*YOUR ASSIGNMENT*:
Please transcribe only the lines from the one holding "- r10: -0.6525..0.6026" through the final line of the data, both included, with no pictures.

*SOURCE RECORDS*:

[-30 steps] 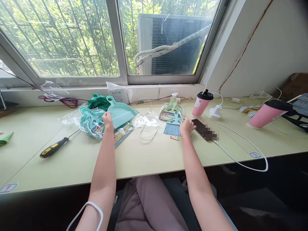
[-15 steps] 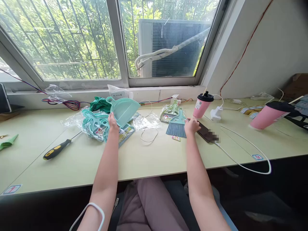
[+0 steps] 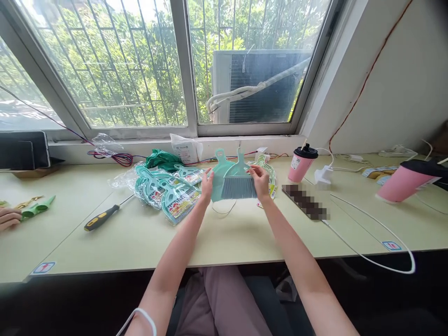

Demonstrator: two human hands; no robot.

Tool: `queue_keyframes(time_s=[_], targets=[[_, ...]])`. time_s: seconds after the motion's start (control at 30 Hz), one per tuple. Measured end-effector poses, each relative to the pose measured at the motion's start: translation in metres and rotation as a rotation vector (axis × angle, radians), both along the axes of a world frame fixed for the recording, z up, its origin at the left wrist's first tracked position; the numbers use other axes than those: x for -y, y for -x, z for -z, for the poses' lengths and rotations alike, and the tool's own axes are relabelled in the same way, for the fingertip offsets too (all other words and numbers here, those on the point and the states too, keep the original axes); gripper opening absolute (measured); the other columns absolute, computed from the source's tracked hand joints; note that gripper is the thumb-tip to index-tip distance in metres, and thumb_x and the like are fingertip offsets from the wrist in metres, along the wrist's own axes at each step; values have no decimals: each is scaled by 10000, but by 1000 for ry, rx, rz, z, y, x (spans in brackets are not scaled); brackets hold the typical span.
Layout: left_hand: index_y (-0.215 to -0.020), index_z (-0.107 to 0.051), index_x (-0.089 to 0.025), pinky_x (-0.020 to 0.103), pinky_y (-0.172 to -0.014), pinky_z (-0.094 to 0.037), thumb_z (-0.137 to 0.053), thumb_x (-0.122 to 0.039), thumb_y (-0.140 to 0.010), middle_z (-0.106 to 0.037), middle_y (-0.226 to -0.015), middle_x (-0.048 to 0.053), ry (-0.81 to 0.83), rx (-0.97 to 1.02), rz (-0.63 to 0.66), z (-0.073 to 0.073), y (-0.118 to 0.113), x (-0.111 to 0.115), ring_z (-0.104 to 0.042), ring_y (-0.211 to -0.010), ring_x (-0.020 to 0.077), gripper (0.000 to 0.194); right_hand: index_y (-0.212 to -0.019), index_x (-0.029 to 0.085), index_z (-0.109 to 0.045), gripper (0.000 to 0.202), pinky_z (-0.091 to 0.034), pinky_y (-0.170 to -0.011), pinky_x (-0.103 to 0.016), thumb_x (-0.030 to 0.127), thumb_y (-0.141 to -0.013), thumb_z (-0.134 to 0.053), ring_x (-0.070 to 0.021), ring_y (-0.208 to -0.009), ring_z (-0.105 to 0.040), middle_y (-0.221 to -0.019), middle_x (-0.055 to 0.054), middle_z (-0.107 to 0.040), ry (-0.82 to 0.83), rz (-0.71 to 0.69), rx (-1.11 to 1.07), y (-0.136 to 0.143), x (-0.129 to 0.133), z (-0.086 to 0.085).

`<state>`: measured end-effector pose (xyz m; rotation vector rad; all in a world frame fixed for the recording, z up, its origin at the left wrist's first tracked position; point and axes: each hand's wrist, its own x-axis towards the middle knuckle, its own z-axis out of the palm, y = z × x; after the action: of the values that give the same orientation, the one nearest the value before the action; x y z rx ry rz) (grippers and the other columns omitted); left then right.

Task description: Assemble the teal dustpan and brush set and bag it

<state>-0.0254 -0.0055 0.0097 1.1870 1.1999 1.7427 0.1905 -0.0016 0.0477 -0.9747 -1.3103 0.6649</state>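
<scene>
My left hand [image 3: 207, 186] grips the left edge of a mint-green dustpan [image 3: 217, 179], its round handle loop pointing up. In my right hand [image 3: 259, 181] is a small mint brush [image 3: 240, 169] with grey-blue bristles, held by its right side. The brush lies over the front of the dustpan, bristles down, handle up; both are held above the table. Left of them, several mint brush-and-dustpan sets [image 3: 154, 186] in clear plastic lie in a pile. A green set [image 3: 271, 175] in plastic is partly hidden behind my right hand.
A screwdriver [image 3: 102, 218] lies at the left. Another person's hand [image 3: 10, 218] is at the far left beside green pieces [image 3: 39, 206]. To the right are a phone [image 3: 304, 203], white cable, charger [image 3: 323, 175] and two pink cups [image 3: 301, 164].
My hands have come together, the left moving right with the dustpan, the right lifting the brush off the table onto its front. Another person's hand has appeared at far left.
</scene>
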Motion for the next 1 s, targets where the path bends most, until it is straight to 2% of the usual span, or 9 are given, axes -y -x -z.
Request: queue_keyframes(time_s=[0.1, 0.2, 0.3, 0.4, 0.47, 0.53, 0.67, 0.8, 1.0], targets=[[-1277, -543, -221, 361, -913, -442, -672, -569, -769, -616, -1178, 106, 2, -81, 43, 0, -16, 10, -598, -1037, 242, 628, -1084, 167, -646, 371, -489, -850, -394, 430, -909, -453, -257, -941, -648, -1021, -142, -706, 59, 164, 175, 27, 12, 17], [-1063, -646, -205, 340, -820, -448, -718, -565, -712, -654, -1003, 77, -85, -175, 159, -1, -20, 18, -600, -930, 242, 508, -1090, 174, -663, 367, -447, -885, -405, 412, -933, -431, -273, -987, -609, -1035, -143, -689, 19, 268, 362, 34, 23, 28], [-856, -656, -187, 316, -701, -415, -658, -579, -758, -593, -734, 20, -151, -278, 220, -5, -21, 25, -537, -733, 196, 404, -1044, 205, -686, 365, -384, -944, -427, 443, -944, -428, -286, -1062, -550, -1098, -141, -638, -37, 402, 517, 33, 31, 28], [-796, -634, -182, 299, -650, -364, -594, -582, -813, -532, -680, 3, -180, -351, 204, -9, -21, 30, -471, -674, 168, 402, -1077, 233, -666, 379, -347, -979, -424, 506, -927, -450, -281, -1149, -490, -1253, -129, -556, -94, 505, 516, 29, 32, 25], [-765, -616, -184, 295, -629, -336, -568, -585, -832, -499, -662, 0, -186, -381, 187, -9, -22, 31, -441, -657, 160, 410, -1182, 229, -604, 450, -364, -974, -394, 555, -897, -479, -262, -1179, -483, -1306, -126, -530, -132, 469, 396, 25, 27, 24], [-730, -593, -186, 292, -615, -318, -558, -589, -838, -476, -653, 0, -194, -387, 161, -9, -21, 31, -419, -648, 156, 419, -1213, 213, -574, 537, -408, -922, -358, 607, -855, -511, -246, -1132, -523, -1251, -120, -577, -114, 292, 259, 19, 19, 26], [-715, -587, -188, 292, -613, -315, -543, -592, -842, -480, -657, 7, -193, -405, 137, -9, -20, 31, -413, -649, 159, 426, -804, 178, -656, 556, -434, -685, -294, 723, -743, -562, -193, -750, -539, -758, -38, -621, 53, -84, 128, 10, 6, 32], [-753, -614, -191, 296, -626, -322, -546, -584, -832, -493, -655, 9, -180, -418, 135, -11, -20, 32, -423, -657, 166, 407, -589, 190, -562, 550, -344, -563, -261, 730, -667, -630, -125, -589, -360, -555, 34, -417, 82, -65, 44, 10, 5, 33], [-754, -617, -197, 300, -646, -333, -557, -575, -800, -504, -665, 12, -157, -377, 134, -7, -23, 29, -433, -678, 176, 385, -533, 217, -537, 506, -348, -537, -264, 688, -708, -593, -138, -585, -361, -513, 31, -364, 133, 51, 93, 14, 7, 34]])
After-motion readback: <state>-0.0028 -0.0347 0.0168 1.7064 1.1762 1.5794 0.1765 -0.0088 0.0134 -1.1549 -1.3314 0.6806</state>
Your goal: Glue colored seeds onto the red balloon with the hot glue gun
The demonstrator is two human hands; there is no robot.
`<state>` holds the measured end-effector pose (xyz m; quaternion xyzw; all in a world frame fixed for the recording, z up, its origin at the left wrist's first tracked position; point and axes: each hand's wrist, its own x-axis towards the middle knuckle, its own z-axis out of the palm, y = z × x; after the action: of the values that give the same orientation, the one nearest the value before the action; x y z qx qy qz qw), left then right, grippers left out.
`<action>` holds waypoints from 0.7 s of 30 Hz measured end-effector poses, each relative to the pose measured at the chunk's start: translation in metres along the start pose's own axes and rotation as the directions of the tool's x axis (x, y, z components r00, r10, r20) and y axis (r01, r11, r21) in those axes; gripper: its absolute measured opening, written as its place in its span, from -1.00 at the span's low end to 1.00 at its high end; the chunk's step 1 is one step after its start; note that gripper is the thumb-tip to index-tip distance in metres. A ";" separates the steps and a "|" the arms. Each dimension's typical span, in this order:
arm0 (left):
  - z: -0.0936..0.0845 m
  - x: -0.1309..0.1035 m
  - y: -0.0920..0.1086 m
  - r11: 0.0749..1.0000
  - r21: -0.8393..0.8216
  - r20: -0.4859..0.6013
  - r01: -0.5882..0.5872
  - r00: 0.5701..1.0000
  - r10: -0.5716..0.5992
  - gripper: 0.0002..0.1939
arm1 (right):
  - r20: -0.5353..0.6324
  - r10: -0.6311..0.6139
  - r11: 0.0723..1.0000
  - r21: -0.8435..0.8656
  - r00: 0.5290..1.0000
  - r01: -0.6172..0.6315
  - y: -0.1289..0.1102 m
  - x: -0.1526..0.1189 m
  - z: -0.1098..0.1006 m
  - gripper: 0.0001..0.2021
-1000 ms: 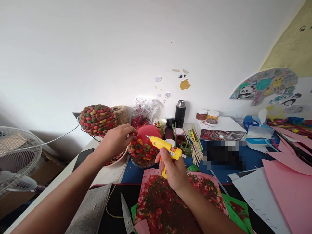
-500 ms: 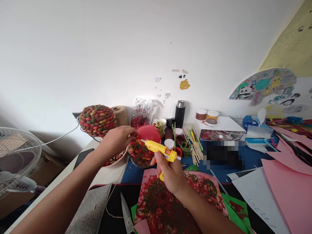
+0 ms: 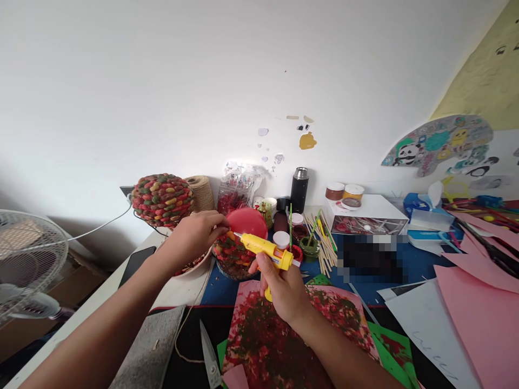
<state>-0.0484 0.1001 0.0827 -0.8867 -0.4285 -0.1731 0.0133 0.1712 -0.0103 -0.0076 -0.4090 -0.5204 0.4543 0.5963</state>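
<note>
A red balloon (image 3: 248,222) has its lower part covered with small red, green and yellow pieces (image 3: 233,256). At its upper left side, my left hand (image 3: 198,232) has its fingertips pressed together; whatever they pinch is too small to make out. My right hand (image 3: 284,286) is wrapped round a yellow glue gun (image 3: 265,248), whose nozzle points left at the covered part, close to my left fingertips. Partly behind my left hand is a bowl (image 3: 200,270) of coloured pieces.
A finished-looking covered ball (image 3: 162,200) and a twine spool (image 3: 200,193) stand at the back left. Open scissors (image 3: 211,359) and paint-stained paper (image 3: 275,346) lie in front. Paint jars (image 3: 310,248), sticks (image 3: 324,254) and a black flask (image 3: 299,190) are behind; a fan (image 3: 28,259) is left.
Both hands have barely moved. The glue gun has shifted very slightly left.
</note>
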 end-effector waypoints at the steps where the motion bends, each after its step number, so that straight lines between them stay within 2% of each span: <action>1: 0.000 0.000 0.001 1.000 0.000 -0.012 0.021 1.000 -0.021 -0.74 | 0.003 -0.001 1.000 0.000 1.000 0.001 0.001 0.000 0.000 -0.34; 5: 0.001 -0.002 0.005 0.996 -0.009 -0.043 0.084 0.996 -0.084 -0.74 | 0.012 -0.001 1.000 -0.013 1.000 0.001 -0.001 -0.001 0.000 -0.33; 11: 0.005 -0.008 0.002 0.997 -0.064 -0.038 0.054 0.998 -0.056 -0.69 | -0.012 0.002 1.000 -0.024 1.000 -0.003 -0.005 0.001 -0.001 -0.31; 15: 0.003 -0.021 0.007 0.989 -0.118 -0.175 0.092 0.978 -0.112 -0.63 | -0.015 0.012 0.998 -0.054 1.000 -0.013 -0.005 0.003 -0.003 -0.32; 18: 0.002 -0.042 0.021 0.976 -0.192 -0.272 0.102 0.950 -0.153 -0.65 | -0.021 0.010 0.997 -0.076 1.000 -0.011 -0.005 0.002 -0.004 -0.32; 19: 0.002 -0.051 0.028 0.971 -0.220 -0.249 0.094 0.957 -0.149 -0.66 | -0.024 0.006 0.997 -0.083 1.000 -0.008 -0.006 0.002 -0.004 -0.33; 21: 0.004 -0.069 0.048 0.943 -0.334 -0.133 -0.006 0.990 -0.041 -0.67 | -0.028 -0.009 0.995 -0.098 1.000 0.006 -0.007 0.001 -0.004 -0.36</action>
<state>-0.0501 0.0184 0.0630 -0.8581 -0.3990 -0.3043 -0.1089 0.1765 -0.0114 -0.0009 -0.4421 -0.5350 0.4203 0.5845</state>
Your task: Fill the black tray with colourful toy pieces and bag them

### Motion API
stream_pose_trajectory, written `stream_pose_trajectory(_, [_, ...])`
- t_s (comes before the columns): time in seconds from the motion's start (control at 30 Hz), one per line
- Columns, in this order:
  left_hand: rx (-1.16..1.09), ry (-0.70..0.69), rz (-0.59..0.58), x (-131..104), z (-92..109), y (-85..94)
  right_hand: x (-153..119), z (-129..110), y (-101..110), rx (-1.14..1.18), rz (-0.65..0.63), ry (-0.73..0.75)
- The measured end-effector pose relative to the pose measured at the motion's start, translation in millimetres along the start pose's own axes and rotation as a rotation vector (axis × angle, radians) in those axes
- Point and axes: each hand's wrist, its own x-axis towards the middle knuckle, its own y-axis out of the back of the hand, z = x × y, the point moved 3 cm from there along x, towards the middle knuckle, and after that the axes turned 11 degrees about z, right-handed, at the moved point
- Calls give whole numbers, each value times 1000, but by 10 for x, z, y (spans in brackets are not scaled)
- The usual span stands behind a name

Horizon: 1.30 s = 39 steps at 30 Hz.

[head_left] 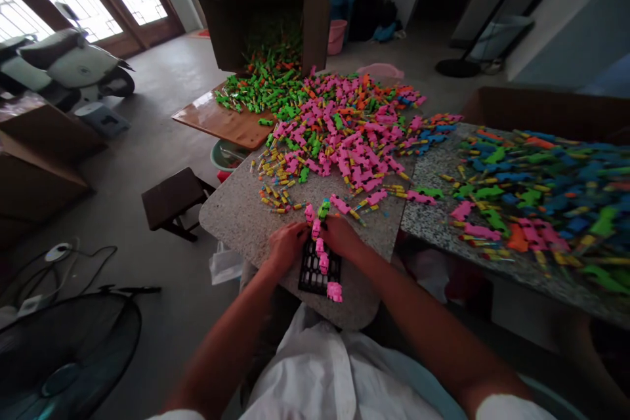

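A black grid tray (306,279) lies on the stone table in front of me, with several pink toy cars (319,247) in a line over it. One more pink piece (335,292) sits at its near right corner. My left hand (288,246) is at the tray's upper left edge, its fingers curled beside the pink cars. From the right, my right hand (340,236) reaches the tray's far end, close to a green toy car (323,209). Both hands' fingertips are partly hidden, and what they grip is too small to make out.
Beyond the hands lies a large heap of pink toy cars (361,151) and yellow sticks (275,200). Green cars spill from a cardboard box (315,26). Blue, green and pink toys cover the right table (433,223). A stool (172,197) and a fan (63,354) stand left.
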Motion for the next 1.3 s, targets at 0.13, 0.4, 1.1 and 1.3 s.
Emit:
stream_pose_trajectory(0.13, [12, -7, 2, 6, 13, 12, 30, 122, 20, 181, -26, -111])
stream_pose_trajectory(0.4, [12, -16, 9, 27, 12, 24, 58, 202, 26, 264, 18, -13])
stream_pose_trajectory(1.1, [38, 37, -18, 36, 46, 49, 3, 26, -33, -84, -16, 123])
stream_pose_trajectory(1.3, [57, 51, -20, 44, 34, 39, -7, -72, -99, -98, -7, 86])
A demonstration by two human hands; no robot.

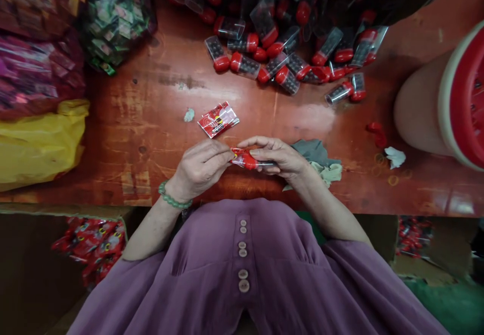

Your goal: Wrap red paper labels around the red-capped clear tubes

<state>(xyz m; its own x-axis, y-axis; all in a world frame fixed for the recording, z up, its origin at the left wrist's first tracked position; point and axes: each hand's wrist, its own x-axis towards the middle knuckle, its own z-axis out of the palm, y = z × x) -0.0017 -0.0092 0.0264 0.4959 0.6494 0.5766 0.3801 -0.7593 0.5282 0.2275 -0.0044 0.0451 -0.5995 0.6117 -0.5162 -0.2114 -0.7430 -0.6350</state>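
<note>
In front of my chest I hold a clear tube with a red cap and dark contents (266, 163), lying sideways. A shiny red printed wrapper (239, 157) sits at its capped end. My left hand (202, 166), with a green bead bracelet at the wrist, pinches the wrapper's left end. The fingers of my right hand (278, 156) are closed round the tube, thumb on top. Just beyond my hands lies a small stack of flat red printed wrappers (218, 119). Grey-green cloth scraps (315, 156) rest behind my right hand.
Many red-capped tubes (245, 66) are heaped at the back. Bags of packets (117, 17) and a yellow bag (41, 141) stand left. A large tub with a red rim (454, 98) is at right. Below the table edge, a carton holds red packets (94, 242).
</note>
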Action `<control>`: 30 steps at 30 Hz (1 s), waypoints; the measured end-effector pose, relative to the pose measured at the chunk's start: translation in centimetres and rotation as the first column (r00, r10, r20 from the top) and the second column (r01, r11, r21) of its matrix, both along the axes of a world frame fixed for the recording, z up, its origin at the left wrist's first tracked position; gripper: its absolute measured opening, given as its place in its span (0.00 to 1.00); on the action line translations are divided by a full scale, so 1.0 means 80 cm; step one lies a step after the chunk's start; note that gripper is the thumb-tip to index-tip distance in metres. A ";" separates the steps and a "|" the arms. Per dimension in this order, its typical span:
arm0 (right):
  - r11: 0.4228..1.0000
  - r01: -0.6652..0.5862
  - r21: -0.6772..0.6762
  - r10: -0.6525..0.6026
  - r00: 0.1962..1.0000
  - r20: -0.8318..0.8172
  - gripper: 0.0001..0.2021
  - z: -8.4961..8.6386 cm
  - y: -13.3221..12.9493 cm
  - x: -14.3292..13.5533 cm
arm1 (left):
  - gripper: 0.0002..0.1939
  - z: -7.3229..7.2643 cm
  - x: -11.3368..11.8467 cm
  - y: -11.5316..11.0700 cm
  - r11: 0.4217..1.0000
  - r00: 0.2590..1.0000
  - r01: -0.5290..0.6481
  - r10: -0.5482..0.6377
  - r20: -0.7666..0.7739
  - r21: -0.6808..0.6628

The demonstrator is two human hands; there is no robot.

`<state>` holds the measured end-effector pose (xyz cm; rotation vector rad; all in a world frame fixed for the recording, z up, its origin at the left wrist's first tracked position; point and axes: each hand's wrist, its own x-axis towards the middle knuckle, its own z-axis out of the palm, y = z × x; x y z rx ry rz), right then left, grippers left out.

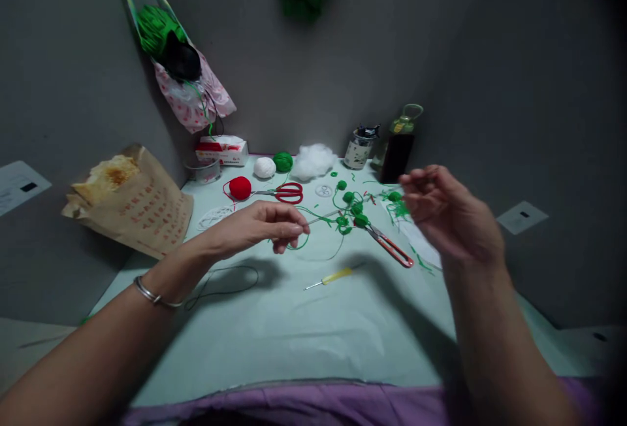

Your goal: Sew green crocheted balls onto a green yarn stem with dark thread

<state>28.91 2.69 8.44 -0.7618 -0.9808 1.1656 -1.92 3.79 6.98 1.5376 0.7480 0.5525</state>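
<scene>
My left hand [274, 225] is closed in a pinch above the table. A thin grey strand, perhaps a needle or wire [323, 218], runs from its fingertips toward several small green yarn balls [361, 220]; whether it touches them I cannot tell. My right hand [450, 217] is raised over the right side, fingers curled together; what they hold, if anything, does not show. Between the hands lies a crochet hook with a yellow handle [337, 276]. Orange-handled scissors [392, 248] rest against the green pieces, and loose green yarn [301, 244] curls near my left fingers.
Red-handled scissors [289, 193] lie behind my left hand, beside red yarn [240, 188], white yarn [264, 167] and green yarn [283, 161]. White stuffing [313, 162], a pen holder [358, 151] and a bottle [398, 148] line the back. A paper food bag [151, 213] stands left.
</scene>
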 end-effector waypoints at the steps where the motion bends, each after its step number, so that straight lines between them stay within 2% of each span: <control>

*WRITTEN SOLUTION*:
  - r10: -0.6525..0.6026
  - r00: 0.1962..1.0000
  - r20: -0.8318..0.8172
  - gripper: 0.0001..0.2021
  - z: -8.4961..8.6386 cm
  - y: -13.3221..12.9493 cm
  - x: -14.3292..13.5533 cm
arm1 (left):
  - gripper: 0.0002..0.1939
  - z: -7.3229..7.2643 cm
  - x: -11.3368..11.8467 cm
  - y: -11.5316..11.0700 cm
  - r11: 0.4217..1.0000
  - r00: 0.2590..1.0000
  - r01: -0.5290..0.6481
  - r10: -0.5482..0.6377
  - r20: -0.7666..0.7739
  - r21: -0.6808..0.6628

The demonstrator is two human hands; there is no robot.

`<state>` holds the measured end-effector pose (xyz cm; rotation vector rad; all in a world frame fixed for the recording, z up, its origin at the left wrist's first tracked position; point and axes: each hand's wrist, its own x-axis towards the middle knuckle, its own z-axis out of the palm, y = z × x; x y z rx ry rz), right then left, grippers left out.


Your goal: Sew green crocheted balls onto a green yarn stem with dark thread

<state>28.91 2.69 8.44 -0.7618 -0.9808 1.1656 -1.92 3.79 6.98 1.5376 0.7480 0.5525</state>
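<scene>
My left hand [274, 225] is closed in a pinch above the table. A thin grey strand, perhaps a needle or wire [323, 218], runs from its fingertips toward several small green yarn balls [361, 220]; whether it touches them I cannot tell. My right hand [450, 217] is raised over the right side, fingers curled together; what they hold, if anything, does not show. Between the hands lies a crochet hook with a yellow handle [337, 276]. Orange-handled scissors [392, 248] rest against the green pieces, and loose green yarn [301, 244] curls near my left fingers.
Red-handled scissors [289, 193] lie behind my left hand, beside red yarn [240, 188], white yarn [264, 167] and green yarn [283, 161]. White stuffing [313, 162], a pen holder [358, 151] and a bottle [398, 148] line the back. A paper food bag [151, 213] stands left.
</scene>
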 end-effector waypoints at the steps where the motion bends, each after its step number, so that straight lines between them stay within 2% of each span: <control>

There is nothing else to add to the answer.